Trying to optimize this algorithm / code to calculate the largest subset of mutually prime numbers between a and b

I am writing a function in Haskell that takes two integers a and b and calculates the length of the largest subset (s) of [a, b], so that all elements are mutually simple. Now the reason is that I believe that researching such values ​​can provide the means to create trivial smaller boundaries (perhaps one big enough to mean actual primes in different allowable ranges, such as consecutive squares). So naturally, I'm trying to run this for some fairly large numbers.

Unfortunately, the code below does not work fast enough to make it even practical for me. I think the flaw is the Haskell Agility policy, which causes problems, but I don’t know the syntax and the places where I need to be forced to prevent the accumulation of operations.

subsets [] = [[]]
subsets (x:xs) = subsets xs ++ map (x:) (subsets xs)

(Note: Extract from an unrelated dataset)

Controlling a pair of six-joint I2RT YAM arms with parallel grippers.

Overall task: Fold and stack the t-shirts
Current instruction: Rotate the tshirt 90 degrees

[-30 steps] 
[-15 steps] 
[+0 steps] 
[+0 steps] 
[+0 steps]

divides a b = (mod a b == 0)

coprime a b = ((gcd a b) == 1)

mutually_coprime []  = True
mutually_coprime (x:xs) | (coprime_list x xs) = mutually_coprime xs
                        | otherwise = False

coprime_list _ [] = True
coprime_list a (x:xs) | (coprime a x) = coprime_list a xs
                      | otherwise = False

coprime_subsets a b = coprime_subsets_helper (subsets [a..b])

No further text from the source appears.